BEIRUT: Lebanese officials stepped up their efforts Wednesday in a bid to facilitate the formation of a new Cabinet after ongoing contacts saw a breakthrough in the 10-months-long deadlock.
President Michel Sleiman held separate talks with Prime Minister-designate Tammam Salam and caretaker Social Affairs Minister Wael Abu Faour over the Cabinet formation process at Baabda Palace.
Hours before his meeting with the president, Salam and Speaker Nabih Berri met with Abu Faour who returned Tuesday from a two-day visit to Riyadh where he held talks with senior Saudi officials on the Cabinet formation efforts.
Media reports said the minister, from MP Walid Jumblatt’s parliamentary bloc, carried with him good news that Saudi Arabia did not object to Hezbollah’s participation in the new government.
Sleiman also met with Abu Faour later in the day.
During his weekly meeting with several lawmakers, Berri said he would exhaust all efforts to overcome obstacles facing the formation process.
"If intentions were cleared then we will exhaust every means to find a solution for contentious issues,” Berri was quoted by visiting MPs as saying.

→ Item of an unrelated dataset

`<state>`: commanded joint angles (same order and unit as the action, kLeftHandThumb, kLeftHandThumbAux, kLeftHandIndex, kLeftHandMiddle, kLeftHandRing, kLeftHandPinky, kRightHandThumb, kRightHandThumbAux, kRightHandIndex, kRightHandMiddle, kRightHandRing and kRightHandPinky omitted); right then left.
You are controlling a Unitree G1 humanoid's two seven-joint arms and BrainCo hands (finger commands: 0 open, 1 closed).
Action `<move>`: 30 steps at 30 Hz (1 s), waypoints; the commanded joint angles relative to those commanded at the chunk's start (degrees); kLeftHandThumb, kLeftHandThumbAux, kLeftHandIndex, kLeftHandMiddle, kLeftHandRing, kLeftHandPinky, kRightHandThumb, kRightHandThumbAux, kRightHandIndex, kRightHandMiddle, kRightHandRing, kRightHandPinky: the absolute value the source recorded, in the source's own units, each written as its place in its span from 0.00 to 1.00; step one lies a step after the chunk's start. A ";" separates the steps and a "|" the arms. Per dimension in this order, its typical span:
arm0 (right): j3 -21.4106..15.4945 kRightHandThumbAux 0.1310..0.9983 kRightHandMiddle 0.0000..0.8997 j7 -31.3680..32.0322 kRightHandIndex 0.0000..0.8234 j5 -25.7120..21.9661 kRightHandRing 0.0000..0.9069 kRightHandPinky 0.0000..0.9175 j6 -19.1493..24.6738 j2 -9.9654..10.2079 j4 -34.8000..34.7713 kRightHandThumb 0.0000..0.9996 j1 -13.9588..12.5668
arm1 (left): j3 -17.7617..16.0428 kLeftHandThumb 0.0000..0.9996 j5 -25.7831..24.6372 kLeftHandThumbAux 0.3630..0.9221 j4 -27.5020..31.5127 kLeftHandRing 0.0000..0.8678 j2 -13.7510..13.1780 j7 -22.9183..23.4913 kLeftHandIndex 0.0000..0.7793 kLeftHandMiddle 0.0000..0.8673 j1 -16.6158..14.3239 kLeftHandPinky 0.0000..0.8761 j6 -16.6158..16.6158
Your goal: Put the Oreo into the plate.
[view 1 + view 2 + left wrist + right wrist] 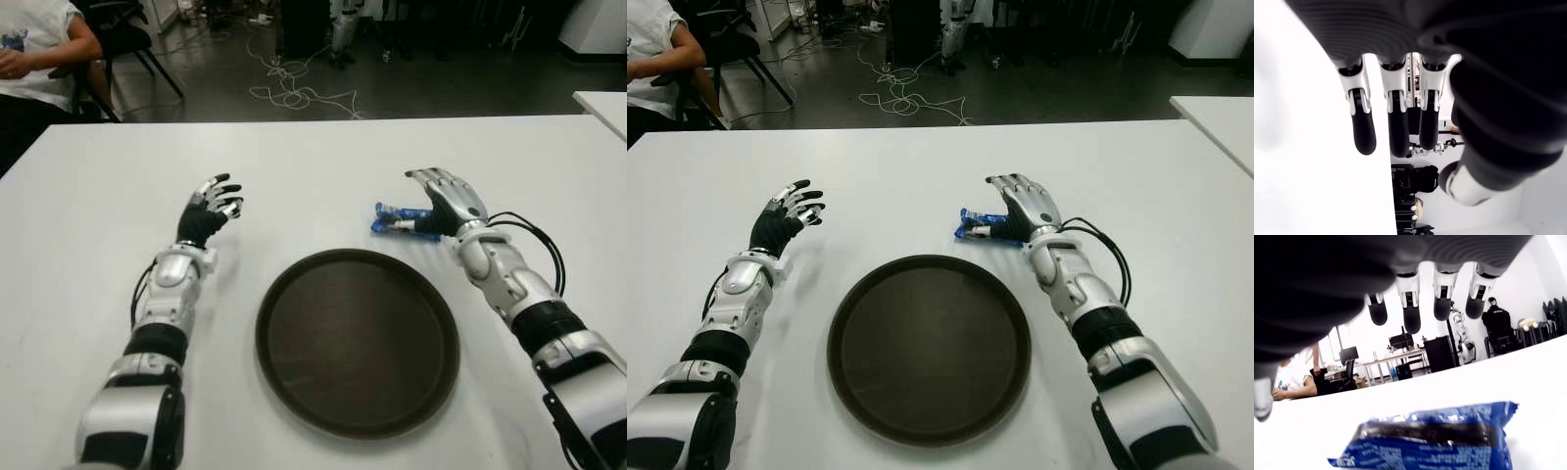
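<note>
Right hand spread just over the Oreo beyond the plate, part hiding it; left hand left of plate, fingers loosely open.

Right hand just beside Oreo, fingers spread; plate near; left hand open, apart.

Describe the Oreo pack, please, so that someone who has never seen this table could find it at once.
Start at the round dark plate in the middle of the white table. Just beyond its far right rim, the right hand hovers open. The Oreo pack lies flat beside its fingers, the only blue thing on the table.
</note>
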<state>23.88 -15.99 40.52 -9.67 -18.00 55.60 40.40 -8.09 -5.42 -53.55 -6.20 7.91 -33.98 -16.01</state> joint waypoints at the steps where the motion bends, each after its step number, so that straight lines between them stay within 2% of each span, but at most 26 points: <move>1: 0.22 0.36 0.02 -0.42 0.00 0.04 0.04 0.14 -0.30 0.22 1.30 0.00 0.45 | 0.02 0.24 0.03 0.83 0.03 0.31 0.00 -0.01 0.24 0.31 0.02 0.37 -0.02; 11: 1.71 0.34 0.04 -2.01 0.00 -0.33 0.07 0.15 -1.60 1.64 9.07 0.00 3.58 | 0.47 0.24 0.47 0.82 0.35 0.31 -0.19 -0.05 0.23 0.30 -0.14 0.37 0.56; 19: 2.23 0.35 0.07 -2.67 0.01 -0.62 0.12 0.22 -2.48 2.20 11.64 0.00 4.40 | 0.30 0.26 0.10 0.80 0.77 0.31 -0.08 -0.01 0.22 0.29 -0.11 0.37 1.72; 30: 3.01 0.37 0.07 -2.20 0.00 -0.67 0.11 0.19 -2.51 2.47 13.69 0.00 5.23 | 0.17 0.25 0.04 0.81 0.84 0.30 -0.07 -0.03 0.24 0.30 -0.03 0.36 1.65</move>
<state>26.89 -18.19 39.85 -12.18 -15.52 69.29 45.63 -7.92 -5.37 -52.71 -6.27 7.88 -34.01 -14.35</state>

"I look forward for a government that is not only limited to political breakthroughs but also with a reform dimension,” he added.
Hezbollah MP Ali Fayyad said Abu Faour informed Berri that Saudi Arabia had no problem with Hezbollah's participation in the Cabinet, adding that the speaker was still waiting for final answers from Future Movement and the March 14 coalition.
Rival political groups are close to reaching an agreement on an 8-8-8 Cabinet lineup proposed by Speaker Nabih Berri and Jumblatt in which the March 8 and March 14 parties would each get eight ministers, with “decisive ministers” allotted for each side among the remaining eight ministerial portfolios set for centrists.
Although former Prime Minister Saad Hariri, the leader of the Future Movement, has showed positive signs with regards to the proposed government lineup, his allies in the Lebanese Forces and the Kataeb Party has voiced opposition to the all-embracing Cabinet.
Hariri sought to reassure his March 14 coalition rivals Tuesday and consulted by phone with LF leader Samir Geagea and Metn Kataeb Party MP Sami Gemayel on latest developments concerning the Cabinet formation efforts.
Geagea and Gemayel argue that joining a government with Hezbollah provides a cover for the resistance group’s military involvement in Syria.
The March 14 coalition has strongly condemned Hezbollah’s role in Syria and blame the party for recent car bombs in Lebanon linked to the neighboring country.
Future MP Ammar Houri affirmed unity within the March 14 coalition ranks despite difference in opinions over the Cabinet, saying parties have not yet agreed on the ministerial statement.
“[The issue of] whether the tripartite formula of the 'Army, resistance' people' or the Baabda Declaration should be part of the future Cabinet’s policy statement has not been resolved yet," Houri told a local radio station.
“[Political parties] have come a long way to reach common grounds particularly that the other team [the March 8] dropped their demand for a veto power," he added.
The Future Movement-lead March 14 insist that the policy statement should be based on the Baabda Declaration, an agreement signed by rival groups in 2012 to distance Lebanon from regional conflict, particularly the Syrian conflict.
Hezbollah, however, have repeatedly said that its defense strategy, which was adopted by previous Cabinets, is the only means capable of protecting the country from Israeli aggression.